A bestselling dystopian novel that tackles surveillance, privacy and the frightening intrusions of technology in our lives—a “compulsively readable parable for the 21st century” (Vanity Fair). 

When Mae Holland is hired to work for the Circle, the world’s most powerful internet company, she feels she’s been given the opportunity of a lifetime. The Circle, run out of a sprawling California campus, links users’ personal emails, social media, banking, and purchasing with their universal operating system, resulting in one online identity and a new age of civility and transparency. 

As Mae tours the open-plan office spaces, the towering glass dining facilities, the cozy dorms for those who spend nights at work, she is thrilled with the company’s modernity and activity. There are parties that last through the night, there are famous musicians playing on the lawn, there are athletic activities and clubs and brunches, and even an aquarium of rare fish retrieved from the Marianas Trench by the CEO. 

Mae can’t believe her luck, her great fortune to work for the most influential company in the world—even as life beyond the campus grows distant, even as a strange encounter with a colleague leaves her shaken, even as her role at the Circle becomes increasingly public. 

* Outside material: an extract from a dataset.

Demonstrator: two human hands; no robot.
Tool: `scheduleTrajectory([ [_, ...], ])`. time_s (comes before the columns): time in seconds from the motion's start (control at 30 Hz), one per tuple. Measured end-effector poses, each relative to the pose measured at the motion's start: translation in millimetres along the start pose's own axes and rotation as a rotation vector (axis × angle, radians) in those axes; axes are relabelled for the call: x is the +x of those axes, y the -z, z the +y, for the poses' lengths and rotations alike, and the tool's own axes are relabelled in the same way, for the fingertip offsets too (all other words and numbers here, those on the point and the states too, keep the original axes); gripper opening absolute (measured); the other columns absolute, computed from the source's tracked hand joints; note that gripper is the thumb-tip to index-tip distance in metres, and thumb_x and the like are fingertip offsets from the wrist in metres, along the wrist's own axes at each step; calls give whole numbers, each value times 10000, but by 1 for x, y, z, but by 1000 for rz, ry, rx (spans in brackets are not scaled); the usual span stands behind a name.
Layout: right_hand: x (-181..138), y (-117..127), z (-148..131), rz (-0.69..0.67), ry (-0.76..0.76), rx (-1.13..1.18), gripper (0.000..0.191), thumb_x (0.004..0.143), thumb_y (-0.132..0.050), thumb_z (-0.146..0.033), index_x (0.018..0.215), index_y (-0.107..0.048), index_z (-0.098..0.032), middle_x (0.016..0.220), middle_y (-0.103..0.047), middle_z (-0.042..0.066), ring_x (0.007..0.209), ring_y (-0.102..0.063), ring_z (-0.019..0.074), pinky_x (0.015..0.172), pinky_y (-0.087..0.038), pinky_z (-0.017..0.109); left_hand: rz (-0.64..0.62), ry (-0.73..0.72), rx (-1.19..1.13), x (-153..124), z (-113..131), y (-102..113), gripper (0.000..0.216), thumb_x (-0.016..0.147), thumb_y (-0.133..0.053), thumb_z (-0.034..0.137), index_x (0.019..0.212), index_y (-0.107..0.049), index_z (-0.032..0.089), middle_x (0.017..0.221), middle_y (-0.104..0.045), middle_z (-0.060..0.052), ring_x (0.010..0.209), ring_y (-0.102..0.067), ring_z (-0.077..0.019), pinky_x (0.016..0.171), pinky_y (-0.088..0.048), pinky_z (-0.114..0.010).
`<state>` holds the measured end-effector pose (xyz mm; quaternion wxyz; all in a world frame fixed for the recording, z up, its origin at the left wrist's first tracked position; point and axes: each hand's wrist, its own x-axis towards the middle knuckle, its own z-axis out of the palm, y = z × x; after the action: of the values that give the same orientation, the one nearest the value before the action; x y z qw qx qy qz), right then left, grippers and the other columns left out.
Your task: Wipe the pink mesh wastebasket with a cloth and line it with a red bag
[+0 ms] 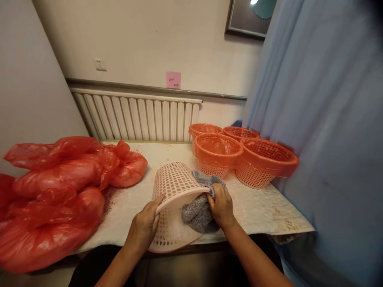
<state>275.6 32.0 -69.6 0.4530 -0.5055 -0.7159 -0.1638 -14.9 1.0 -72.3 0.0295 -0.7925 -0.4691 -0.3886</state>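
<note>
A pale pink perforated plastic basket (pixel 175 179) lies tipped on its side at the near edge of the table, its mouth facing me. My left hand (pixel 145 227) grips the left part of its rim, thumb on top. With my right hand (pixel 221 203) I clutch a grey cloth (pixel 200 215), fingers closed around it over the right part of the rim. Part of the cloth hangs inside the basket mouth and part drapes over the outside. The fingertips of my right hand are hidden by the cloth.
Several baskets (pixel 218 153) lined with red plastic bags stand at the back right. Full red plastic bags (pixel 60 175) are heaped on the left. The table (pixel 281 211) has a white, stained cover. A blue curtain (pixel 323 119) hangs at right; a radiator (pixel 140 113) is behind.
</note>
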Motion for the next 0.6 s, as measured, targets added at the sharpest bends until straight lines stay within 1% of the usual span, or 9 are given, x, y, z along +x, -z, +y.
scheduleTrajectory([
  [0.07, -21, -10, 14, 44, -132, 48, 206, 951, -426, -306, 1047, -540, -164, 939, -599, 107, 912, -557, 253, 801, -482, 416, 8, 4, -11, -3, -1, 0, 507, 841, -430, 102, 1338, -473, 193, 1211, -667, -107, 1085, -666, -214, 910, -557, -340],
  [0.13, -43, -20, 22, 82, -267, 119, 223, 950, -431, -330, 1060, -539, -169, 955, -612, 102, 913, -586, 243, 800, -492, 400, 23, 1, -17, -5, -1, -1, 514, 837, -425, 93, 1338, -470, 199, 1190, -675, -102, 1064, -674, -209, 900, -561, -338],
  [0.23, -68, -32, 22, 146, -421, 208, 260, 941, -445, -346, 1112, -535, -171, 999, -635, 104, 929, -610, 233, 793, -503, 375, 51, 7, -20, -9, -4, -1, 499, 842, -425, 101, 1329, -479, 194, 1176, -682, -104, 1048, -679, -207, 886, -566, -334],
  [0.3, -73, -35, 16, 161, -451, 250, 269, 939, -450, -349, 1127, -535, -176, 1015, -643, 103, 943, -612, 231, 802, -502, 373, 85, 40, -25, -15, -8, -1, 470, 846, -425, 122, 1302, -506, 203, 1169, -691, -91, 1045, -681, -210, 894, -563, -340],
  [0.37, -67, -34, 9, 138, -425, 282, 250, 940, -455, -345, 1118, -534, -189, 1028, -638, 93, 967, -599, 225, 828, -492, 377, 140, 115, -27, -24, -13, 0, 424, 855, -433, 161, 1263, -536, 212, 1166, -698, -76, 1048, -680, -220, 915, -553, -356],
  [0.43, -50, -28, 2, 112, -367, 286, 207, 940, -461, -338, 1071, -539, -199, 1000, -621, 75, 956, -580, 219, 835, -479, 375, 182, 230, -33, -35, -17, 0, 382, 872, -443, 209, 1239, -548, 213, 1142, -709, -65, 1020, -690, -225, 906, -557, -360],
  [0.5, -26, -19, -5, 96, -286, 262, 160, 943, -457, -317, 1005, -544, -198, 943, -595, 63, 917, -557, 217, 820, -466, 368, 178, 332, -33, -44, -18, 0, 362, 889, -450, 252, 1237, -543, 210, 1117, -713, -63, 986, -698, -229, 878, -566, -362],
  [0.6, 14, -4, -18, 46, -123, 193, 123, 942, -444, -257, 955, -547, -191, 910, -573, 70, 894, -521, 228, 803, -440, 368, 134, 380, -6, -50, -14, 1, 341, 900, -456, 282, 1215, -550, 191, 1084, -693, -81, 980, -682, -244, 866, -563, -395],
])
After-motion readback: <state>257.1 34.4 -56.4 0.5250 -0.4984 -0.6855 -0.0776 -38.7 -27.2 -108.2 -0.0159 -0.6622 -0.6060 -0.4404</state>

What begins as the captivating story of one woman’s ambition and idealism soon becomes a heart-racing novel of suspense, raising questions about memory, history, privacy, democracy, and the limits of human knowledge.

Product Details

ISBN-13: 9780385351393
Publisher: Knopf Doubleday Publishing Group
Publication date: 10/08/2013
Pages: 504
Product dimensions: 6.56(w) x 8.74(h) x 1.52(d)

About the Author

Dave Eggers grew up near Chicago and graduated from the University of Illinois at Urbana-Champaign. He is the founder of McSweeney’s, an independent publishing house in San Francisco that produces books, a quarterly journal of new writing (McSweeney’s Quarterly Concern), and a monthly magazine, The Believer. McSweeney’s publishes Voice of Witness, a nonprofit book series that uses oral history to illuminate human rights crises around the world. In 2002, he cofounded 826 Valencia, a nonprofit youth writing and tutoring center in San Francisco’s Mission District. Sister centers have since opened in seven other American cities under the umbrella of 826 National, and like-minded centers have opened in Dublin, London, Copenhagen, Stockholm, and Birmingham, Alabama, among other locations. His work has been nominated for the National Book Award, the Pulitzer Prize, and the National Book Critics Circle Award, and has won the Dayton Literary Peace Prize, France’s Prix Médicis, Germany’s Albatross Prize, the National Magazine Award, and the American Book Award. Eggers lives in Northern California with his family.

Read an Excerpt

My god, Mae thought. It’s heaven.

The campus was vast and rambling, wild with Pacific color, and yet the smallest detail had been carefully considered, shaped by the most eloquent hands. On land that had once been a shipyard, then a ­drive-­in movie theater, then a flea market, then blight, there were now soft green hills and a Calatrava fountain. And a picnic area, with tables arranged in concentric circles. And tennis courts, clay and grass. And a volleyball court, where tiny children from the company’s daycare center were running, squealing, weaving like water. Amid all this was a workplace, too, four hundred acres of brushed steel and glass on the headquarters of the most influential company in the world. The sky above was spotless and blue.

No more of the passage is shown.